I apologize if this question was poorly worded, but after hours of searching the web I feel confident in saying this question has not been answered previously. I will do my best to describe in detail exactly what this problem entails.
Data-set summary:
The data being used is financial data (Open, High, Low, Close) that was retrieved from python code and stored within individual CSV documents. Using lapply
, the documents were then read and stored. To keep things simple, all I am focusing on currently is daily percentage change, or (Close/shift(Close))-1. For purposes of this problem, I have removed all NA
s as well as non-complete tickers from the data.

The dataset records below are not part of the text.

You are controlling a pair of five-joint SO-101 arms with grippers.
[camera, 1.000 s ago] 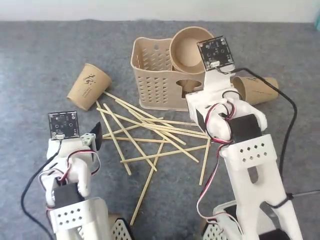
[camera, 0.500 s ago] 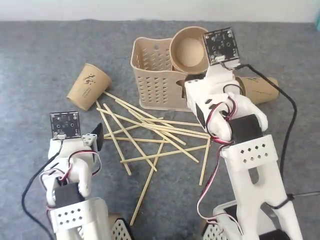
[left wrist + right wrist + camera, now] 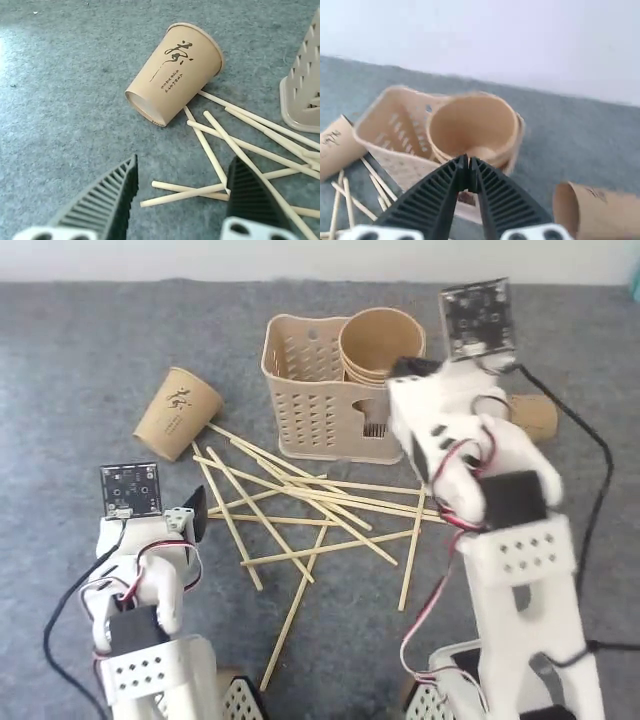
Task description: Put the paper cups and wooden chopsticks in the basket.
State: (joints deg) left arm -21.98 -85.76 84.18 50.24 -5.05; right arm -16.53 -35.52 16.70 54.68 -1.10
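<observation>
surface: grey felt mat [image 3: 80,360], fibrous, evenly lit | wall [image 3: 300,258]: plain white, meets the mat's far edge | light: soft

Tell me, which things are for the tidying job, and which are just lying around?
For the job:
- basket
- stacked cups standing in the basket
- tipped cup beside the chopsticks
- another tipped cup on the basket's other side
- wooden chopsticks scattered on the mat

Just there:
- grey mat
- pale wall behind
</observation>
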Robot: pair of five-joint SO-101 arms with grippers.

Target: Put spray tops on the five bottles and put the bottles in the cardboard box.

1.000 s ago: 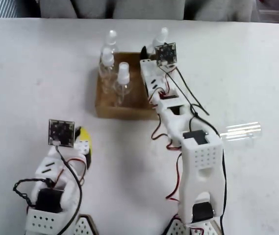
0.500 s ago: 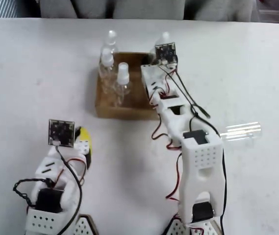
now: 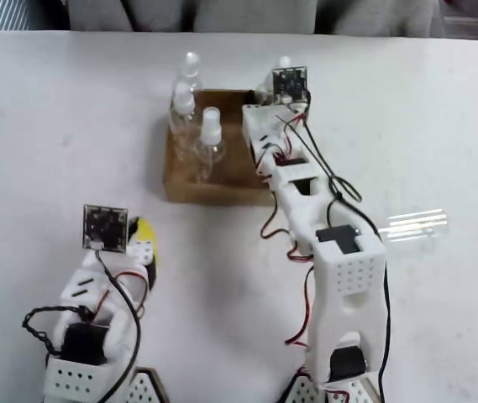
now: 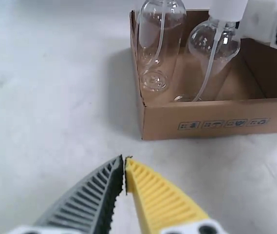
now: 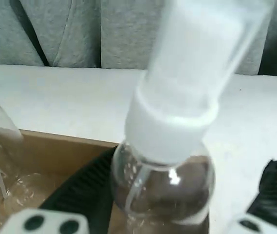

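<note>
Capped bottle [image 5: 163,191] upright between spread fingers of right hand [image 5: 189,170], at cardboard box [image 3: 180,180] corner. Left hand [image 4: 124,168] pressed together, low over tabletop [image 4: 46,97], short of box.

The table [image 3: 70,126] has a plain white, matte top. The cardboard box [image 3: 213,190] sits flat on it, toward the far side and near the middle, open side up. A clear plastic cylinder [image 3: 412,225] lies on its side on the table, to the right and well apart from the box. The left arm base [image 3: 79,369] and the right arm base [image 3: 344,363] stand at the near edge.
</note>
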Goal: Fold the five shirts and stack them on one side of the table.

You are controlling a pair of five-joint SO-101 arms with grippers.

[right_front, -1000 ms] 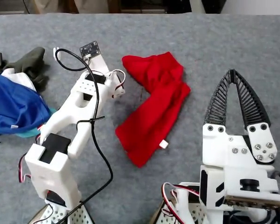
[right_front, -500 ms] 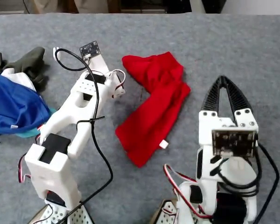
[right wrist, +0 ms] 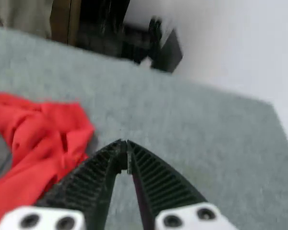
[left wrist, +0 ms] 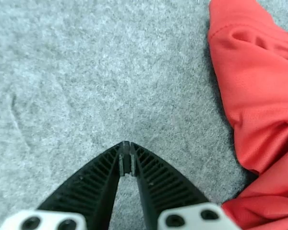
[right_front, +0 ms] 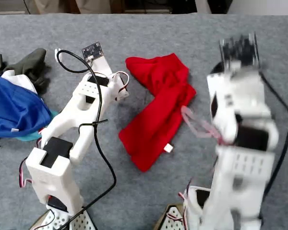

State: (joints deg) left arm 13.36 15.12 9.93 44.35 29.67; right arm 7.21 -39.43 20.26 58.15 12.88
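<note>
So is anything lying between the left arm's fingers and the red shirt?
Nothing visible does: just bare grey mat lies between the left fingers and the red shirt, which sits close beside them.

My claw: tips pressed together — nothing between them.
Under me: grey felt table.
Red shirt: crumpled beside my claw — near it, not touching.
</note>
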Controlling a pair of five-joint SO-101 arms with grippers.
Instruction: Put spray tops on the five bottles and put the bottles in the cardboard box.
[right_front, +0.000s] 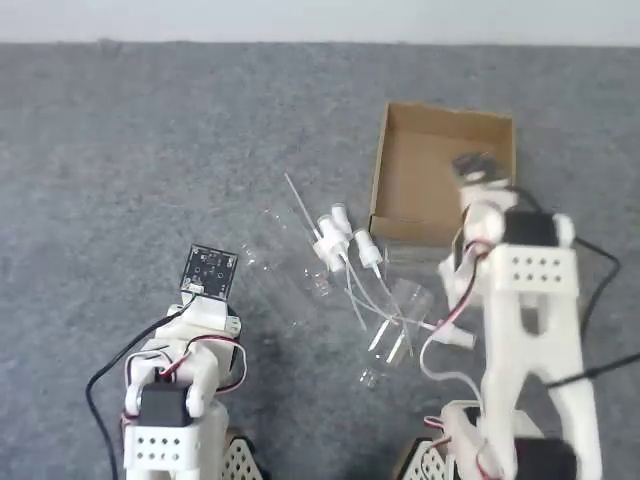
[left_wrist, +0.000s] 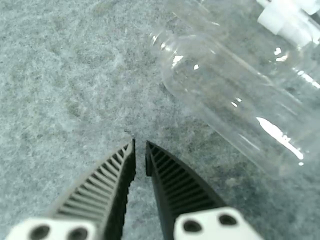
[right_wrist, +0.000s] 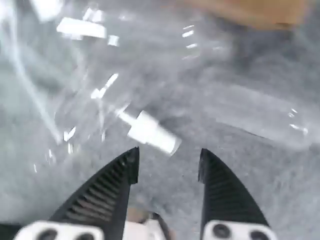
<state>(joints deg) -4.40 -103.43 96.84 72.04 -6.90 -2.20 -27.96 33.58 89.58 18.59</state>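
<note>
Several clear bottles (right_front: 400, 310) lie on their sides on the grey carpet between the arms, mixed with white spray tops (right_front: 335, 225) and their long tubes. The open cardboard box (right_front: 395, 170) stands at the back right. My left gripper (left_wrist: 140, 146) is shut with nothing in it, just short of the base of a clear bottle (left_wrist: 225, 100). My right gripper (right_wrist: 169, 155) is open low over the carpet. A white spray top (right_wrist: 150, 132) lies just ahead of the gap between its fingers, with clear bottles (right_wrist: 90, 100) beyond.
The right arm (right_front: 520, 270) stands in front of the box's near right corner. The left arm's wrist (right_front: 210, 272) is at the pile's left side. Bare carpet (right_front: 120, 150) stretches to the left and back. A box edge (right_wrist: 250, 10) lies beyond the right gripper.
</note>
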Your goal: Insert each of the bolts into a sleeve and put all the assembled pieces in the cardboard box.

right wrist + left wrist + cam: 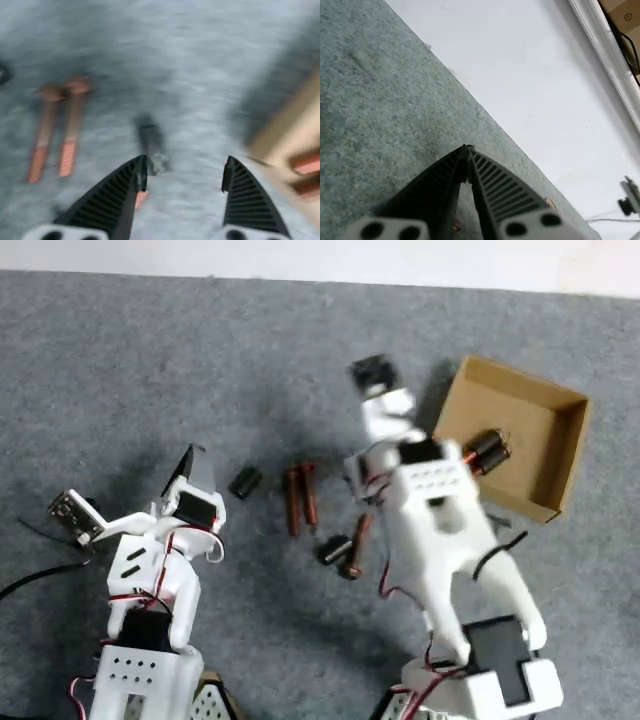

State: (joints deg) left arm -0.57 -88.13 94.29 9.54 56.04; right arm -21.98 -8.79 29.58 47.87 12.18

I have a data frame (converted from list) of 98 columns (the tickers), spanning 1000 rows (the days). The values within the data frame/ matrix are the daily percentage changes for each ticker, on each day.
Objective:
I want to know how to apply the lm()
formula over each column through dynamically referencing the column name, using ALL other columns (~ .
).
Sample data set:
aapl_pct_chg <- c(.02, .03, .01, -.05, -.01)
tmus_pct_chg <- c(-.01, -.02, .05, .01, -.03)
akam_pct_chg <- c(.1, -.2, .3, -.03, -.07)
intc_pct_chg <- c(.01, .03, .02, .01, .1)
de_pct_chg <- c(-.01, -.05, .05, .1, -.03)
df <- as.data.frame(cbind(aapl_pct_chg, tmus_pct_chg, akam_pct_chg, intc_pct_chg, de_pct_chg))
names(df) <- c("AAPL", "TMUS", "AKAM", "INTC", "DE")
It is simple enough to do the following:
lm_aapl <- lm(AAPL ~ ., data=df)
But I have been unable to find a way to DYNAMICALLY reference the column name without running into errors. What I mean by this is that, ideally, I could run one formula that will capture the lm()
model on each column, using every other column.
There are some answered questions that have HELPED (and I apologize, I am unorganized and have tried this in 500 different ways), but none that have solved it. The closest I have come is a formula that does what I want, but it will include AAPL's values when predicting AAPL -- which leads to a good model but not what I want.